R does not require complex environment variable configuration. One just needs to download the software. In comparison, the method of configuring Python's environment can be daunting for beginners; I've lost count of how many python.exe files I have on my computer. Moreover, R is very user-friendly in terms of package management and environment configuration.

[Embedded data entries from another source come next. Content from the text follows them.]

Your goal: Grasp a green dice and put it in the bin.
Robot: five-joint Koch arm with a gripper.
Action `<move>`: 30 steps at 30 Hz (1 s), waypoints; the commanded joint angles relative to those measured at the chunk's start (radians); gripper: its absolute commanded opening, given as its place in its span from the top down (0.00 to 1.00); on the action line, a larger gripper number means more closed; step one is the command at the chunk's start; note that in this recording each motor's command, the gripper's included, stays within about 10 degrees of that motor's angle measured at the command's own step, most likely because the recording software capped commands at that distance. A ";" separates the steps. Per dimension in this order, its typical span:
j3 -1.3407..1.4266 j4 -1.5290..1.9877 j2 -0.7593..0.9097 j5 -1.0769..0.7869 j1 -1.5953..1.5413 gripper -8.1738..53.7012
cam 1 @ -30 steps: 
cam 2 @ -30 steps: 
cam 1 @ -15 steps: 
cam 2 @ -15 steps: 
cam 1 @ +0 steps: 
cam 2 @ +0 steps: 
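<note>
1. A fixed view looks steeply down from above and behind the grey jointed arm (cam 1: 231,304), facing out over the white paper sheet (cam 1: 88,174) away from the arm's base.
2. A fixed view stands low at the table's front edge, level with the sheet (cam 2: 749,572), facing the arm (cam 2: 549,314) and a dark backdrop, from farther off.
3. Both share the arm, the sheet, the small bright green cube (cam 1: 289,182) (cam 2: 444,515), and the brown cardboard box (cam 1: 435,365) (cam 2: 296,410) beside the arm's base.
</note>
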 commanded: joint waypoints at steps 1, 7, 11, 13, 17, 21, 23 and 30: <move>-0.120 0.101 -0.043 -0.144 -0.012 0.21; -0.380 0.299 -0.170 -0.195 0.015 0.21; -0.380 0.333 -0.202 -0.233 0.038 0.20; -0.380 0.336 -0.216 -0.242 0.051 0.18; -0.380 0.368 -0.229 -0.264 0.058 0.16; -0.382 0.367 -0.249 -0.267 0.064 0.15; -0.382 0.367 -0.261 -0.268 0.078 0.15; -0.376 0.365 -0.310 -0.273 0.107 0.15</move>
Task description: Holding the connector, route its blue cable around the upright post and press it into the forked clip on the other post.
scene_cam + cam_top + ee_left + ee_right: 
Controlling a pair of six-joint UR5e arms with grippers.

In Python, to install a package (if not using the magic commands in ipynb), one has to leave the programming interface and enter "pip install ..." in the console, while in R, one can simply use install.packages("...") directly in the programming interface rather than using "rir install ...". This is a significant convenience.


但与此同时,R也有很多缺点,其中有一些我实在是难以忍受:

However, R also has several drawbacks, some of which I find quite intolerable:


R的函数命名有点混乱,比如将矩阵(matrix)转换成数据框(tibble)使用as_tibble函数,但反过来就使用as.matrix函数。

R's function naming can be confusing; for example, converting a matrix to a data frame (tibble) uses the as_tibble function, but the reverse uses the as.matrix function.

1
2
3
4
5
m <- as.matrix(df)
print(m)

df <- as_tibble(m)
print(df)

R的一些函数的格式有时显得莫名奇妙,比如where函数仅在select函数内才有意义等等。

The syntax of some R functions can sometimes be peculiar, such as the "where" function only making sense within the "select" function, and so on.

1
select(where(is.character))


ggplot的数据导入的方法也让我难以理解,可能是因为我没有熟悉R的逻辑吧。

I also find the method of importing data into ggplot difficult to understand, perhaps because I am not familiar with R's logic.


我最不能忍受,最不能理解的一点是为什么要允许点号“.”出现在变量名称里,不仅如此,带有点号的R的默认函数名和默认变量简直是铺天盖地,对我来说,代码阅读速度直接腰斩。

What I find most intolerable and incomprehensible is the allowance of the dot “.” in variable names. Moreover, R's default function and variable names contain so many dots. For me, this significantly slows down the speed of reading code.


总而言之,R给我的感觉是混乱且强大的语言。

In summary, R strikes me as a chaotic yet powerful language.